> [Task details]: Print exactly the lines that run from the first line of the material to the line containing "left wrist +", both ends included, and skip the pictures.

> [Data]:
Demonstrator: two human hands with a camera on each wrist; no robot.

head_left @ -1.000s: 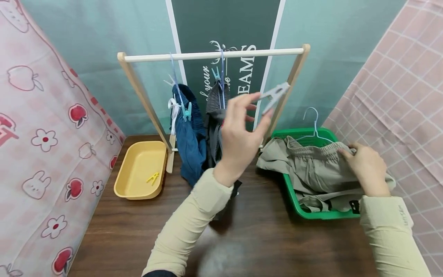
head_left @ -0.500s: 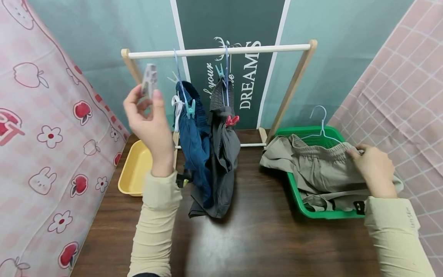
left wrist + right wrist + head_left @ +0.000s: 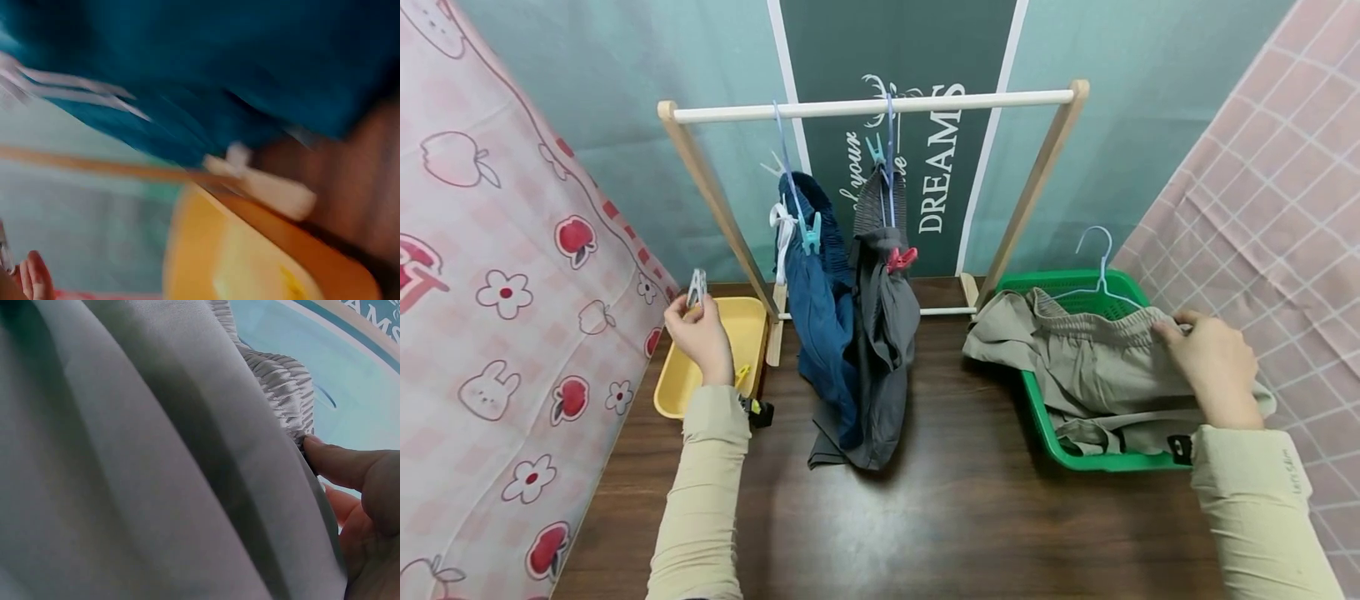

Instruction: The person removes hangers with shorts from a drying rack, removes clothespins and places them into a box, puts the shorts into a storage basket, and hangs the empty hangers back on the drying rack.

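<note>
My left hand (image 3: 702, 343) is at the left, over the yellow tray (image 3: 747, 315), and pinches a pale grey clothespin (image 3: 697, 286) between thumb and fingers. A yellow clothespin (image 3: 742, 374) lies in that tray. The left wrist view is blurred, with only fingertips (image 3: 39, 275) at its lower left corner. On the right, my right hand (image 3: 1213, 365) pinches the elastic waistband of khaki-grey pants (image 3: 1093, 367), the thumb (image 3: 340, 464) pressing on the gathered edge. A light blue hanger (image 3: 1102, 267) stands up behind the waistband. The pants spread over a green basket (image 3: 1051, 437).
A wooden rack with a white rail (image 3: 981, 102) stands at the back. Blue pants (image 3: 820, 308) and dark grey pants (image 3: 883, 350) hang from it on hangers, clipped with blue and red (image 3: 901, 260) clothespins. Patterned cloths line the left and right sides.
My left hand has carried the grey clothespin from in front of the rack leftward, then down over the yellow tray. The right hand keeps its hold on the khaki-grey waistband.
</note>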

> [Task answer]:
Demonstrator: two human hands with a camera on each wrist; no robot.

head_left @ -1.000s: 
head_left @ -0.500s: 
left wrist + right wrist + head_left @ +0.000s: 

The exercise has been finished.